### Exercise description
Print out the data below in full and exactly, skipping the pictures.

### Supplied data
[Start of Attachment]
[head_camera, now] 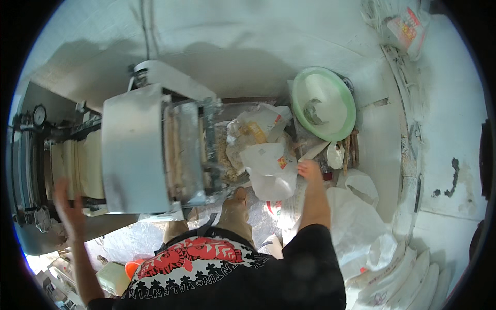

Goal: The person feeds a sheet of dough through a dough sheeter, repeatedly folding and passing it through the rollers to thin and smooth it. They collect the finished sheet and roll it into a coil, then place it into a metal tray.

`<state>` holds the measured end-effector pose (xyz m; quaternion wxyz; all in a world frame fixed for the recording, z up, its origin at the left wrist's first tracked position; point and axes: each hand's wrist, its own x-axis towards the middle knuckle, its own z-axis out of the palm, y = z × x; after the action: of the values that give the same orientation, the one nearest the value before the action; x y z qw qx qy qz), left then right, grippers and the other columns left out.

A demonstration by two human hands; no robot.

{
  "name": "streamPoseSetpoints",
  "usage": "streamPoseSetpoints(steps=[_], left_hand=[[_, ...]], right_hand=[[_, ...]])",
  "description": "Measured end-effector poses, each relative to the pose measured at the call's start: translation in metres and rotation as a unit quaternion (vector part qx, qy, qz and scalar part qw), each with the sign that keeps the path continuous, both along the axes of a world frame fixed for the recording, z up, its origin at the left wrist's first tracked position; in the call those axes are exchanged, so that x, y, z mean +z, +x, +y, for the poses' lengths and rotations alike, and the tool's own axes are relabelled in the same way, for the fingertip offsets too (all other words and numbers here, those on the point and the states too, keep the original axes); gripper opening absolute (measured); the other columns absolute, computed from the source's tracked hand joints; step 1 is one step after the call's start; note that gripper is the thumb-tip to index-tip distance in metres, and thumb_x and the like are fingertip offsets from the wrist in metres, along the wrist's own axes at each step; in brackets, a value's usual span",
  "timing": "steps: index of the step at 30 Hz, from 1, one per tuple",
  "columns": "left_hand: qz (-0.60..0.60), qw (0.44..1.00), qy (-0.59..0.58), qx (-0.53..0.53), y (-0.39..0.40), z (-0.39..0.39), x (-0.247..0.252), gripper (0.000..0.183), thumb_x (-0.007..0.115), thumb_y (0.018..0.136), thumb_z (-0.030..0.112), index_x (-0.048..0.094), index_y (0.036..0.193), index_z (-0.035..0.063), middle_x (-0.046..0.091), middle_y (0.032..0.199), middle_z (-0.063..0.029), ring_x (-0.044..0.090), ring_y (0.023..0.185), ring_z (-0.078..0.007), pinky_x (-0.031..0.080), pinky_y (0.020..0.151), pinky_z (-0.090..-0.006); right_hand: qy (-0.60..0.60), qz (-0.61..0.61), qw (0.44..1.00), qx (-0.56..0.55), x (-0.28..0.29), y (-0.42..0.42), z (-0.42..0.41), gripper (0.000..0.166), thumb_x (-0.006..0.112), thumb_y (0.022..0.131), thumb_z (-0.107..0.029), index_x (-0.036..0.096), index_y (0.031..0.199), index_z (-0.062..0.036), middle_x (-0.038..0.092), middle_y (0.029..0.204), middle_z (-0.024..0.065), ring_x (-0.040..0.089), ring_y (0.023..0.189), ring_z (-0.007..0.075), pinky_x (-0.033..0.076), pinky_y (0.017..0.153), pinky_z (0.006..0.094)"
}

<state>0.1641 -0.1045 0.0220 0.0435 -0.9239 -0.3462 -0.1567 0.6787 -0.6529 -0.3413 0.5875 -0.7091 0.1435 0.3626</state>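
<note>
My left hand (69, 207), blurred, is raised with its fingers apart beside a folded cream dough sheet (89, 164) on the machine at left; whether it touches the dough I cannot tell. My right hand (309, 169) is at the right edge of a translucent white plastic bag (273, 186), its fingers bent; a grip on the bag's edge is not clear. Behind that bag lies another printed plastic bag (248, 124). A dough-rolling machine with a grey metal cover (133, 155) stands between my hands. Crumbly beige material (226, 155) shows beside its rollers.
A green-rimmed basin (352, 112) holding white powder and a metal scoop (312, 111) stands at the back right. Wooden sticks (347, 155) lie below it. Large white sacks (403, 279) lean at the lower right. An orange bucket (135, 267) and a pale green container (113, 277) are at the lower left.
</note>
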Motion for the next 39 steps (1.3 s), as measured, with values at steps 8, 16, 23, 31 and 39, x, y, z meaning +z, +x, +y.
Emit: streamPoseSetpoints(steps=[8,16,23,31,39], left_hand=[[0.035,0.994,-0.081,-0.068,0.135,-0.127,-0.054,0.058,0.034,0.088,0.04,0.035,0.129,-0.0017,0.031,0.135,-0.0223,0.03,0.125,-0.0365,0.022,0.103,-0.0438],[0.035,0.994,-0.073,-0.069,0.145,-0.128,-0.057,0.057,0.035,0.086,0.035,0.037,0.128,-0.0029,0.033,0.134,-0.0231,0.032,0.123,-0.0371,0.023,0.102,-0.0429],[-0.01,0.993,-0.079,-0.084,0.134,-0.125,-0.051,0.051,0.045,0.078,0.021,0.042,0.122,-0.0044,0.035,0.13,-0.025,0.034,0.12,-0.0394,0.026,0.1,-0.0444],[-0.31,0.876,-0.327,-0.174,0.08,-0.12,-0.095,0.059,0.059,0.081,0.023,0.034,0.129,-0.0006,0.039,0.125,-0.021,0.042,0.114,-0.0315,0.036,0.094,-0.04],[-0.296,0.82,-0.428,-0.239,-0.079,-0.122,-0.054,0.025,0.059,0.081,0.009,0.057,0.105,0.0025,0.056,0.107,-0.0133,0.053,0.103,-0.0279,0.042,0.089,-0.0347]], right_hand=[[0.082,0.103,0.953,-0.272,-0.107,0.058,0.071,0.015,0.057,0.079,-0.026,0.05,0.081,-0.0126,0.051,0.078,0.0008,0.048,0.073,0.0168,0.034,0.065,0.0332],[0.141,0.077,0.879,-0.449,-0.069,0.086,0.054,0.018,0.053,0.083,-0.024,0.045,0.073,-0.0109,0.046,0.067,0.0022,0.045,0.054,0.0155,0.038,0.05,0.0323],[0.054,-0.077,0.877,-0.471,0.021,-0.047,0.062,0.018,0.051,0.085,-0.025,0.043,0.08,-0.0089,0.039,0.053,0.0006,0.037,0.041,0.0103,0.029,0.035,0.0237],[0.22,-0.247,0.91,-0.249,0.212,-0.226,0.148,0.011,0.054,0.082,-0.016,0.048,0.084,-0.0082,0.04,0.049,-0.0017,0.039,0.04,0.009,0.034,0.035,0.0238],[0.526,-0.36,0.764,0.103,0.437,-0.34,0.321,0.038,0.051,0.081,-0.013,0.037,0.115,-0.0041,0.049,0.072,0.0067,0.047,0.063,0.0172,0.041,0.06,0.0316]])
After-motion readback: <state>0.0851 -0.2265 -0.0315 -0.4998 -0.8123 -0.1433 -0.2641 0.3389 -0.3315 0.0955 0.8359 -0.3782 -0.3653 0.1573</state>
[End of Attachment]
### Solved problem
[head_camera, now] 

Goal: The person feeds a sheet of dough through a dough sheeter, repeatedly folding and passing it through the rollers to thin and smooth it. They collect the finished sheet and roll it into a coil, then place it into a metal tray.

`<state>` holds the measured end-effector pose (xyz m; quaternion wxyz; all in a world frame fixed for the recording, z up, its origin at the left wrist's first tracked position; point and axes: each hand's wrist, its own x-axis towards the middle knuckle, its own z-axis out of the palm, y = z × x; after the action: of the values that give the same orientation, the one nearest the value before the action; x y z qw qx qy qz), left then right, grippers and the other columns left out.

A demonstration by two human hands; no robot.

{
  "name": "streamPoseSetpoints",
  "usage": "streamPoseSetpoints(steps=[_], left_hand=[[_, ...]], right_hand=[[_, ...]])",
  "description": "Measured end-effector poses, each relative to the pose measured at the call's start: translation in metres and rotation as a unit quaternion (vector part qx, qy, qz and scalar part qw), each with the sign that keeps the path continuous, both along the axes of a world frame fixed for the recording, z up, its origin at the left wrist's first tracked position; in the call those axes are exchanged, so that x, y, z mean +z, +x, +y, for the poses' lengths and rotations alike, and the tool's own axes are relabelled in the same way, for the fingertip offsets too (all other words and numbers here, those on the point and the states too, keep the original axes); gripper opening absolute (measured); the other columns absolute, computed from the source's tracked hand joints; step 1 is one step after the call's start; note that gripper is the thumb-tip to index-tip distance in metres, and thumb_x and the like are fingertip offsets from the wrist in metres, along the wrist's own axes at each step; in brackets, a value's usual span",
  "timing": "steps: index of the step at 30 Hz, from 1, one per tuple",
  "columns": "left_hand: qz (-0.60..0.60), qw (0.44..1.00), qy (-0.59..0.58), qx (-0.53..0.53), y (-0.39..0.40), z (-0.39..0.39), x (-0.247..0.252), gripper (0.000..0.183), thumb_x (-0.007..0.115), thumb_y (0.018..0.136), thumb_z (-0.030..0.112), index_x (-0.048..0.094), index_y (0.036..0.193), index_z (-0.035..0.063), middle_x (-0.046..0.091), middle_y (0.032..0.199), middle_z (-0.063..0.029), ring_x (-0.044..0.090), ring_y (0.023..0.185), ring_z (-0.078..0.007), pinky_x (-0.031..0.080), pinky_y (0.020..0.151), pinky_z (-0.090..-0.006); right_hand: qy (-0.60..0.60), qz (-0.61..0.61), qw (0.44..1.00), qx (-0.56..0.55), x (-0.28..0.29), y (-0.42..0.42), z (-0.42..0.41), gripper (0.000..0.166), thumb_x (-0.006..0.112), thumb_y (0.022..0.131), thumb_z (-0.107..0.029), index_x (-0.036..0.096), index_y (0.031..0.199), index_z (-0.062..0.036), middle_x (-0.038..0.092), middle_y (0.029..0.204), middle_z (-0.024..0.065), ring_x (-0.040..0.089), ring_y (0.023..0.189), ring_z (-0.007..0.075), pinky_x (-0.033..0.076), pinky_y (0.017..0.153), pinky_z (0.006..0.094)"
}

<state>0.1641 -0.1045 0.0220 0.0435 -0.9239 -0.3462 -0.1567 0.6787 -0.6529 -0.3413 0.5875 -0.7091 0.1435 0.3626</state>
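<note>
My left hand (69, 207), blurred, is raised with its fingers apart beside a folded cream dough sheet (89, 164) on the machine at left; whether it touches the dough I cannot tell. My right hand (309, 169) is at the right edge of a translucent white plastic bag (273, 186), its fingers bent; a grip on the bag's edge is not clear. Behind that bag lies another printed plastic bag (248, 124). A dough-rolling machine with a grey metal cover (133, 155) stands between my hands. Crumbly beige material (226, 155) shows beside its rollers.
A green-rimmed basin (352, 112) holding white powder and a metal scoop (312, 111) stands at the back right. Wooden sticks (347, 155) lie below it. Large white sacks (403, 279) lean at the lower right. An orange bucket (135, 267) and a pale green container (113, 277) are at the lower left.
</note>
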Motion for the next 39 steps (1.3 s), as measured, with values at steps 8, 16, 23, 31 and 39, x, y, z meaning +z, +x, +y.
Emit: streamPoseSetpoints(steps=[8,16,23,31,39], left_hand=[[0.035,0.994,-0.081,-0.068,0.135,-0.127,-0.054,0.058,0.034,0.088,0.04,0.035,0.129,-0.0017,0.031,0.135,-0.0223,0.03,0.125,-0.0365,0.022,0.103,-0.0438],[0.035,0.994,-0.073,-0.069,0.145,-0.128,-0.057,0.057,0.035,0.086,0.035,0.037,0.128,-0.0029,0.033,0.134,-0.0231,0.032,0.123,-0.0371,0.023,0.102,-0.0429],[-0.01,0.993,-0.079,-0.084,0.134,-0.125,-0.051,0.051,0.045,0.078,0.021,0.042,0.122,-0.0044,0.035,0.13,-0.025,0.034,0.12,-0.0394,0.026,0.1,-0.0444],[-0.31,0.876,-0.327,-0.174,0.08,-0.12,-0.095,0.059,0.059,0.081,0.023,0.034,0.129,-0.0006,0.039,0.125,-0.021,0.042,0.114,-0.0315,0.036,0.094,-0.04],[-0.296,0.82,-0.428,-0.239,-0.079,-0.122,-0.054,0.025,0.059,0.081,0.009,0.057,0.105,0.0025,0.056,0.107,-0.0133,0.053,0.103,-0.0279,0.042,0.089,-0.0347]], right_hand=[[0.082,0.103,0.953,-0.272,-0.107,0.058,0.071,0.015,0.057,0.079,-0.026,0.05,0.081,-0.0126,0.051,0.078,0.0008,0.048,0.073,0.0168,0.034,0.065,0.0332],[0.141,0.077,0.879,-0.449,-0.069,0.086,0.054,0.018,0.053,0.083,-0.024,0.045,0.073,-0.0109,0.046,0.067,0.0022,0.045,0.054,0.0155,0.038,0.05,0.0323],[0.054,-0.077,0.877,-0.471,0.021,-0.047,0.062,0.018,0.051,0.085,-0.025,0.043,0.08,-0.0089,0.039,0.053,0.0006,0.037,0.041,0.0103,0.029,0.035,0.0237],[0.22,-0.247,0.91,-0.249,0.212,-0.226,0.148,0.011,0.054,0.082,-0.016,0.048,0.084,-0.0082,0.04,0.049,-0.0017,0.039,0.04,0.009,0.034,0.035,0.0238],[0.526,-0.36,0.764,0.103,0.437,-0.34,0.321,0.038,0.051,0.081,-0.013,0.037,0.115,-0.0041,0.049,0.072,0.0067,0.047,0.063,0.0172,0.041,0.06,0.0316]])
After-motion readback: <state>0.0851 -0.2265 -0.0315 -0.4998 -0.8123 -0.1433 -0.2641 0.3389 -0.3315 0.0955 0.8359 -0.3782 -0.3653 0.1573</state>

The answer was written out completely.